New in Grafana 7.2: $__rate_interval for Prometheus rate queries that just work
What range should I use with rate()
? That’s not only the title of a true classic among the many useful Robust Perception blog posts; it’s also one of the most frequently asked questions when it comes to PromQL, the Prometheus query language. I made it the main topic of my talk at GrafanaCONline 2020, which I invite you to watch if you haven’t already.
Let’s break the good news first: Grafana 7.2, released only last Wednesday, introduced a new variable called $__rate_interval
. In most cases of graphing rate
queries, it will be the right choice to simply use $__rate_interval
as the range.
Let’s dive a bit deeper into this topic to understand how $__rate_interval
manages to pick the right range.
In both my talk and in RP’s blog post, you’ll notice two important takeaways:
- The range in a
rate
query should be at least four times the scrape interval. - For graphing with Grafana, the variable
$__interval
is really useful to specify the range in arate
query.
So let’s create a Grafana panel with a typical rate
query, for example, to find out how many samples per second our Prometheus server ingests (I love using Prometheus to monitor Prometheus):
That worked just fine. But what happens if we zoom in a lot? Let’s go from the two days above to just one hour.
The result is very disappointing: “No data”! The reason is that we have breached the first of the takeaways listed above. The $__interval
variable expands to the duration between two data points in the graph. Grafana helpfully tells us about the value in the panel editor, as marked in the screenshot above. As you can see, the interval is only 15s.
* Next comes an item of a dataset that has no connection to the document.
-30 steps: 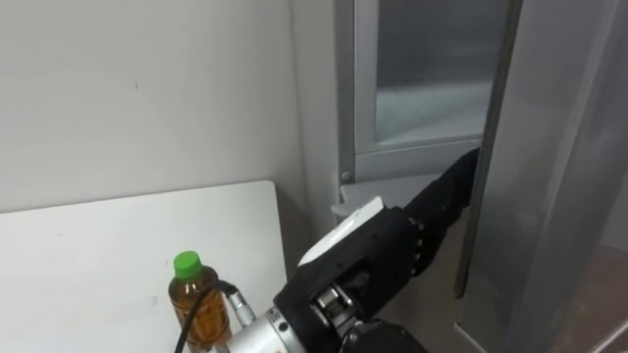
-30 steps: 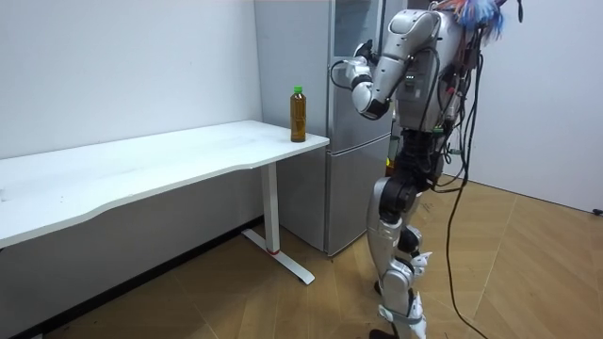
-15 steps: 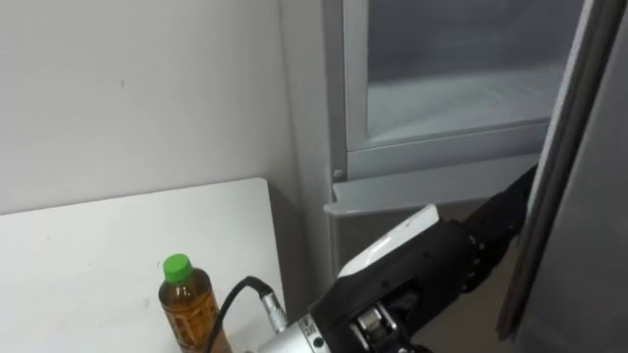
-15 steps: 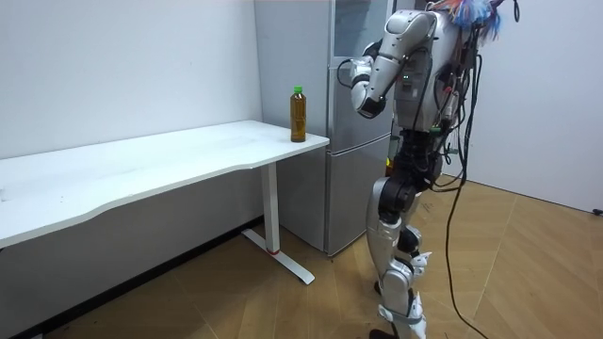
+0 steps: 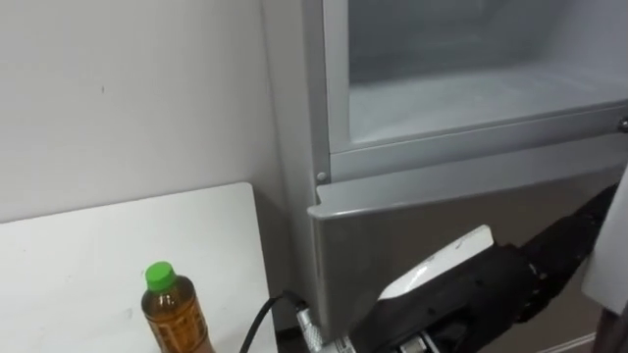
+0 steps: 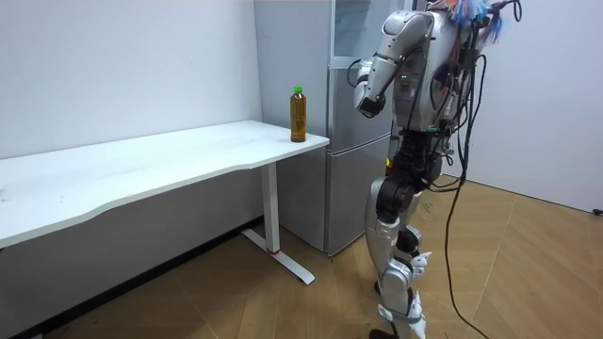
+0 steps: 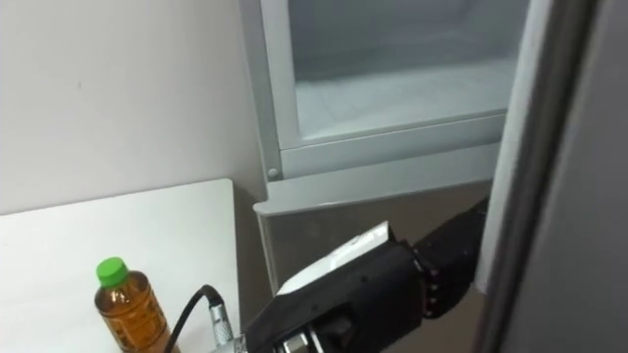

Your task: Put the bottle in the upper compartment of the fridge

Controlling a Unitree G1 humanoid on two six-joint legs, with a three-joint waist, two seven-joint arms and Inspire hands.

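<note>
Just one bottle (image 5: 175,314) on one table (image 5: 98,255); left hand (image 5: 461,289) at fridge door (image 7: 579,196), fingers (image 7: 448,259) unclear.

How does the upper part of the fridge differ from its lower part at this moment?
The upper compartment stands open, while the lower door is shut. The upper compartment shows a pale, whitish inside; the lower door shows only a plain grey front. Both belong to one grey fridge standing beside the white table.

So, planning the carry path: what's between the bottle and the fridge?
In the room view, only the white table's bare corner separates bottle and fridge.
</note>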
Our Prometheus server is configured with a scrape interval of 15s, so we should use a range of at least 1m in the rate
query. But we are using only 15s in this case, so the range selector will just cover one sample in most cases, which is not enough to calculate the rate
.
Let’s fix this situation by setting a Min step of four times the scrape interval, i.e. 1m:
This approach is following the recommended best practice so far. It works quite well, but it has two issues:
- It requires you to fill in a Min step in every panel that is using
rate
queries. - It limits the resolution at which Grafana requests the evaluation results from Prometheus. One might argue that it doesn’t make a lot of sense to request a
rate
over 1m at a resolution higher than one data point per minute. A higher resolution essentially results in a moving average. But that’s what some users want.
The new $__rate_interval
variable addresses both of the issues above. Let’s remove the Min step entry again and change $__interval
to $__rate_interval
:
Now all looks great again. The moving average effect described above even reveals some higher resolution structure not visible before. (Pro tip: If you want the smoother graph back as before, don’t despair. Just open the Query options and set a Min interval of 1m.)
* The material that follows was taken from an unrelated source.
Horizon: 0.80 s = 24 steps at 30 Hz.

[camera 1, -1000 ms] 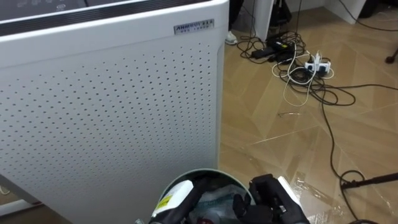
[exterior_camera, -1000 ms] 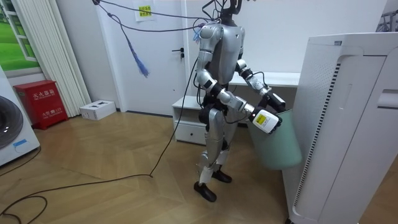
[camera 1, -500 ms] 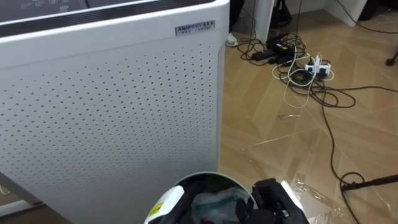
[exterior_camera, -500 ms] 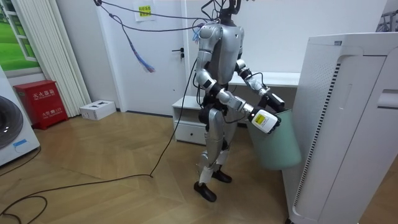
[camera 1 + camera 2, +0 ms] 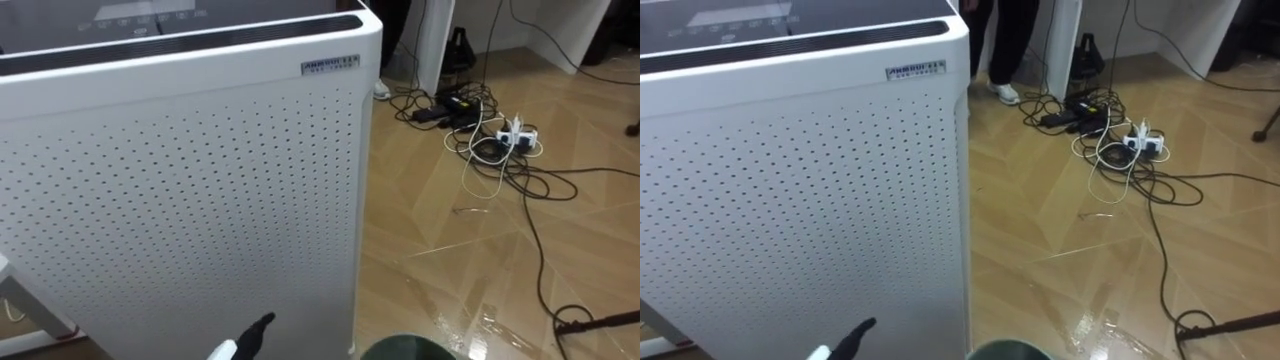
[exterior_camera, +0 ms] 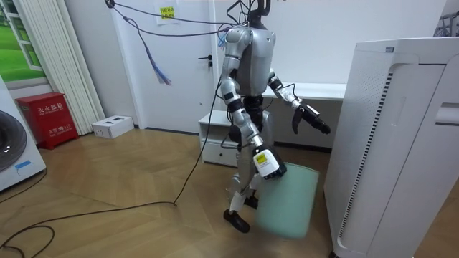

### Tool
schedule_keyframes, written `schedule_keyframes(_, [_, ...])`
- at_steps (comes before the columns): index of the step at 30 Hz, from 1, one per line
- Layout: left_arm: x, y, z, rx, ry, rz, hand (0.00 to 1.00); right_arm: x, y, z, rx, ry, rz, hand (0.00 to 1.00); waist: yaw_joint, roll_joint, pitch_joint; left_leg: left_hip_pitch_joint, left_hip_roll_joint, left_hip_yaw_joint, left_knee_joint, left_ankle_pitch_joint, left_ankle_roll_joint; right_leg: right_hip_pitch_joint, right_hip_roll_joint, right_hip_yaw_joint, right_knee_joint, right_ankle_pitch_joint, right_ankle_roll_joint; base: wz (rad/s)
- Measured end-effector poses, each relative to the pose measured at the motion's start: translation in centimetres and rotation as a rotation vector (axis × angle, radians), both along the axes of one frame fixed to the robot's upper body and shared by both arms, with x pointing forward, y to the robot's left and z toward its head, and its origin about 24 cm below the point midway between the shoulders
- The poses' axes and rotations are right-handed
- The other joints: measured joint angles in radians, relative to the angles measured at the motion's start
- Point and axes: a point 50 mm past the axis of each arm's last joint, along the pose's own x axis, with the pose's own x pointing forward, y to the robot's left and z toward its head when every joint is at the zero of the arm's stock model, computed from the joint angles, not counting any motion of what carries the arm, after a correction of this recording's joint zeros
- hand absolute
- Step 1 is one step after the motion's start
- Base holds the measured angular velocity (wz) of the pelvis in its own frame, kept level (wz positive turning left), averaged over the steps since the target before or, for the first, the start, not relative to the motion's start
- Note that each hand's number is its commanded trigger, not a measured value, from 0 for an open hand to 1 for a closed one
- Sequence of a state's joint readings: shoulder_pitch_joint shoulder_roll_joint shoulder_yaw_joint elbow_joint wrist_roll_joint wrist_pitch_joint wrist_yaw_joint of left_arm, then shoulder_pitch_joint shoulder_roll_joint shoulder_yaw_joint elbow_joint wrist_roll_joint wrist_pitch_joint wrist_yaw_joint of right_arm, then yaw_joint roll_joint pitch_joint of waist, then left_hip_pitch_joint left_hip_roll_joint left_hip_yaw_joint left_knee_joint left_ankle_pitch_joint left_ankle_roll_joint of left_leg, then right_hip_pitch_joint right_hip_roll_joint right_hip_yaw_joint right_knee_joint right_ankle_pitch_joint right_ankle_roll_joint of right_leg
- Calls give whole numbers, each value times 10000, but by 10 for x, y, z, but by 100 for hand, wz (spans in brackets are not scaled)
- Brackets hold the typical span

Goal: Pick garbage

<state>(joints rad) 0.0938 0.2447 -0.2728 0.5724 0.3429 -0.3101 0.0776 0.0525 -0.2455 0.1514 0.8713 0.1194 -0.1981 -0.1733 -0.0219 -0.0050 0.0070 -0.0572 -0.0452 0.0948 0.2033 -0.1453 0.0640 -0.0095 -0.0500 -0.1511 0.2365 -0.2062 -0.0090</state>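
- Standing upright, robot is close up to a tall white perforated cabinet [image 5: 180, 190]; its side panel is just ahead of the left hand.
- left hand [image 5: 258, 328] reaches out fwd, dark fingers straight & relaxed, holding nothing. It is near the panel but apart from it.
- To that hand's right & lower: green bin [image 5: 402, 348], its rim edge peeking in at the bottom of the head views.
- Room view has the bin hanging tilted beside the robot's leg, directly below the right hand [image 6: 267, 163], which sits at the bin's top corner. Whether that hand is clenched on the rim can't be told.
- Bin's inside is hidden, so any garbage in it can't be confirmed.
- Further right, well apart from both hands: shiny clear patch [image 5: 470, 310] on the wood floor, poss. film or tape, can't tell. Beyond it, a tangle of cables [image 5: 490, 130] w/ a power strip.
- Progress, as a judgement: bin is w/ the robot, so the carrying part looks under way. Left hand has no litter. If the floor patch is litter, picking it up is not yet begun.
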Motion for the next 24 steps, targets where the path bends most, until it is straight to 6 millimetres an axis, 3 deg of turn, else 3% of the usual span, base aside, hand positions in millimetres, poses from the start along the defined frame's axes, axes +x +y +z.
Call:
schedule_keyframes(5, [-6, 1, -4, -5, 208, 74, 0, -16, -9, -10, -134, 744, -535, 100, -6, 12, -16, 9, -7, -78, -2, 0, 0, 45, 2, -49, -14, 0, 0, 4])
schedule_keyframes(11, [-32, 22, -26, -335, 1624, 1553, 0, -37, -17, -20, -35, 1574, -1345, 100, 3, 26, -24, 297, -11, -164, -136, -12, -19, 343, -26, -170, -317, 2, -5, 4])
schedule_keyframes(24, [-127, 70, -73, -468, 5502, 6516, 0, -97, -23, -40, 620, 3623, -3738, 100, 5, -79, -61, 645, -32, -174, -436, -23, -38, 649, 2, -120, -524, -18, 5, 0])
So what’s the magic behind $__rate_interval
? It is simply guaranteed to be at least four times the scrape interval, no matter what. But how does it know what the scrape interval is? That’s actually a very good question, because Prometheus itself only knows the currently configured scrape interval and doesn’t store the scrape interval used for historical data anywhere. (Perhaps that will change in the future, but that’s a story for another day.) Grafana can only rely on the scrape interval as configured in its Prometheus data source. If you open the settings of a Prometheus data source, you’ll find the Scrape interval field in the lower half:
It is recommended you use the same scrape interval throughout your organization. If you do that, it’s easy to just fill it in here. (The default value is 15s, by the way.) But what to do if you have the odd metric that has been scraped with a different scrape interval? In that case, use the Min step field to enter the special scrape interval, and everything will just work again. (Pro tip: Note that the Min interval setting in the Query options does not change the scrape interval used for the $__rate_interval
calculation. You can use it to get lower-resolution graphs without changing the assumed scrape interval.)
But that’s not all. $__rate_interval
solves yet another problem. If you look at a slowly moving counter, you can sometimes observe a weird effect. Let’s take prometheus_tsdb_head_truncations_total
as yet another metric Prometheus exposes about itself. Head truncations in Prometheus happen every two hours, as can be nicely seen by graphing the raw counter:
Since we are looking at a quite long time range, the old $__interval
should just work out of the box. Let’s try it:
This is surprising. We would have expected one peak in the rate every two hours. The reason for the missing peaks is subtle: A range selector in PromQL only looks at samples strictly within the specified range. With $__interval
, the ranges are perfectly aligned; i.e., the end of the range for one data point is the beginning of the range of the next data point. That means, however, that the increase between the last sample in one range and the first sample in the next range is never taken into account by any of the rate
calculations. With a bit of bad luck, just the one important counter increase you are interested in gets swallowed by this effect. At the end of my aforementioned talk, you can enjoy a more detailed explanation of the whole problem, for which, as promised in the talk, the new $__rate_interval
once more provides a solution:
Again, this magic turns out to be quite simple on closer inspection. $__rate_interval
extends the usual $__interval
by one scrape interval so that the ranges overlap just enough to ensure complete coverage of all counter increases. (Note for pros: This only works if the scrapes have happened at the intended points in time. The more jitter there is, the more likely you run into problems again. There is unfortunately no single best way to deal with delayed or missing scrapes. This topic is once more a story for another day…)
The wonderful Grafana documentation summarizes the whole content of this blog post very concisely: “The $__rate_interval
variable is […] defined as max( $__interval
+ Scrape interval, 4 * Scrape interval), where Scrape interval is the Min step setting […], if any is set, and otherwise the Scrape interval as set in the Prometheus data source (but ignoring any Min interval setting […]).”
The good thing about $__rate_interval
: Even if you haven’t fully understood every single aspect of it, in most cases it should “just work” for you. If you still run into weird problems, well, then you have hopefully bookmarked this blog post to return to it and deepen your understanding.